Customer Review(s)
Customer Rating: 



Summary: Stinkin' Thinkin'
Comment: Somehow I'm on the mailing list for this magazine --believe me I wouldn't pay for it -- and since it is just about the only pipeline I have to the gay club culture at this point, it leapt to mind when viewing a film just a moment ago. Not at all the sort of film one might be thinking of, if you were crude, on seeing this magazine. Rather I just watched the Youtube video of the Vernissage of Art Basel Miami Beach 2007. This magazine came to mind, because it makes me think of my memories of gay clubs, how tedious they are, how tiresome the crowd. And watching the Vernissage I thought of something I didn't think of when were down there a year ago. The whole scene is just like a gay bar. No one seems to be having a good time, no body is looking at anybody else, and hardly anyone is looking at the art. It used to be that gay people were hyper-culturalists -- the most cultured
guy into the arts. Thus gay culture was also a de-facto Avante-Garde. What gay guys were into would become mainstream later. I'm not just talkin' gentrifying neighborhoods and hairstyles; but artistic movements or philosphical tendencies. It may have had to be a "sub-culture" because of repression, but it still made a contribution worth making. I wondered whether I would regret not going down for Art Basel this year. Except for the socializing I can't say I do.

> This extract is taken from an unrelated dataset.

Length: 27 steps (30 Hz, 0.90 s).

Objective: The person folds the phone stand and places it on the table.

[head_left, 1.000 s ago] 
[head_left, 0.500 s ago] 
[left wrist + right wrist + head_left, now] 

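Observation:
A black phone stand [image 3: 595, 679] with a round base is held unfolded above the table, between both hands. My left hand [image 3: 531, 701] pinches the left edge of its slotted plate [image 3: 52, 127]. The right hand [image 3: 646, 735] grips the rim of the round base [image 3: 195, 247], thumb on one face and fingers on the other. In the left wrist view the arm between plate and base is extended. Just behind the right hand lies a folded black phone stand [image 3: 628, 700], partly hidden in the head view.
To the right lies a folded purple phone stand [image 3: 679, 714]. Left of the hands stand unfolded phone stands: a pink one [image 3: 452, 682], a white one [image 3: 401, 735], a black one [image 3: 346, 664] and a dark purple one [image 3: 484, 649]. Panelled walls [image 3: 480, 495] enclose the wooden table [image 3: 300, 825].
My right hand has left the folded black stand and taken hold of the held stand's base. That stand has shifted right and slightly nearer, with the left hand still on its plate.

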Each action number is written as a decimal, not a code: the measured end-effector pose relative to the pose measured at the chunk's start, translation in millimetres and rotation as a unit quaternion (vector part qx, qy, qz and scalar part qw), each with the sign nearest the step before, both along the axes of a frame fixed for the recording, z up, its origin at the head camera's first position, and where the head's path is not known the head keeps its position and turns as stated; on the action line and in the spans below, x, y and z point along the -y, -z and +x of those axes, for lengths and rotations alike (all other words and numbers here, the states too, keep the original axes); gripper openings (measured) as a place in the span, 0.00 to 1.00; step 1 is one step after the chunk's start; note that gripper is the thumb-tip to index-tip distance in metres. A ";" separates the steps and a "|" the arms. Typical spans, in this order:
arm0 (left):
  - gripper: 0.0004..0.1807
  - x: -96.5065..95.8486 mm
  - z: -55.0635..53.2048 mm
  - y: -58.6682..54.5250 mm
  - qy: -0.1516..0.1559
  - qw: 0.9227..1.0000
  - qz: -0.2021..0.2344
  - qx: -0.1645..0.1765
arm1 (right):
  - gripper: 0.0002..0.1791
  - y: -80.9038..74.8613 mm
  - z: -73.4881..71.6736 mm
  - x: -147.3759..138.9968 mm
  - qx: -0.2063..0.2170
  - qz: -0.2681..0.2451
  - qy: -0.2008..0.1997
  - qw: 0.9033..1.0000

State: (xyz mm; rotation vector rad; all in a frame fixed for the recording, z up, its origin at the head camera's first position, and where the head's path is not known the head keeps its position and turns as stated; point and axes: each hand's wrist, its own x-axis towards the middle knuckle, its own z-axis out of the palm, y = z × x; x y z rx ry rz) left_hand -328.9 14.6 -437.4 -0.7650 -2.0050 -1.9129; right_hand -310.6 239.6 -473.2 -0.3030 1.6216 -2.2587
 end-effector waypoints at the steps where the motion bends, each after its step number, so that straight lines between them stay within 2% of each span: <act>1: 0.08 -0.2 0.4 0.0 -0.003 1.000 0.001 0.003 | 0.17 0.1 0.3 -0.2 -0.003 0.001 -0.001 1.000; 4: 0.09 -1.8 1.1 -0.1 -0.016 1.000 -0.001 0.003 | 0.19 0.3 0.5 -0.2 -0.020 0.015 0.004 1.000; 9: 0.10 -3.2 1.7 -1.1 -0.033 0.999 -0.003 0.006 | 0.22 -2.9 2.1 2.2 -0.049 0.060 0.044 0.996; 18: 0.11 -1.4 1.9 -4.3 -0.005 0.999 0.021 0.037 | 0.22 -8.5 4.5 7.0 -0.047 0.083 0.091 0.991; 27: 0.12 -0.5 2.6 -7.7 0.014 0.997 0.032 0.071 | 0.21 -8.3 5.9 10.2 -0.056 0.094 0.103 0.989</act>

But looking at the Vernissage and realizing that something very important is in fact happening there: money is changing hands, some important new art art will come to the fore inevitably. But it happens in a scene of vacant stares and nervous laughs, which seems to be the attenuated cultural contribution of the gay club scene. Because there was a very peculiar way that gay men interacted in such settings, and I'm not talking about sex at all. I used to think such way of interaction was peculiar to the gay club scene. But now it seems to have spread in an incredible bit of cross-pollination to the art-scene. This very stupid magazine celebrates
this very phenomenon with silly articles about nothing at all. Gay culture
used to mean aspiring to intelligent rapier wit. Now it means giving off attitude in just the right way. That the art scene has taken a cue from this so-called culture is the unavoidable conclusion. Too bad for all of us gay or straight. For history shows that the art world is on the forefront of larger tendencies of culture. That should strike some instinctive chords of caution in any sensitive soul.
Customer Rating: 



Summary: 3 1/2 maybe
Comment: I was referred to Instinct by good friend, which described it as a bit better than the typical gayzine. And, for its first years, the magazine presented sarcastic and biting satire of everything gay--the kind of biting wit you might find on HereTV vs. LOGO (and an insulin IV drip and without the saccharin aftertaste).
It held promise of being the FHM or
Maxim for gays. Classic bubbles on photos included the irreverent broken-hearted whine, "I can still smell him on my finger".
In the last few years, it has reformatted into the typical OUT, Genre, Esq. or
GQ. I won't say it isn't "good" but less bite, more "woof" in the pages--from suave celeb models and interviews to its swimsuit edition and men's fashion pages.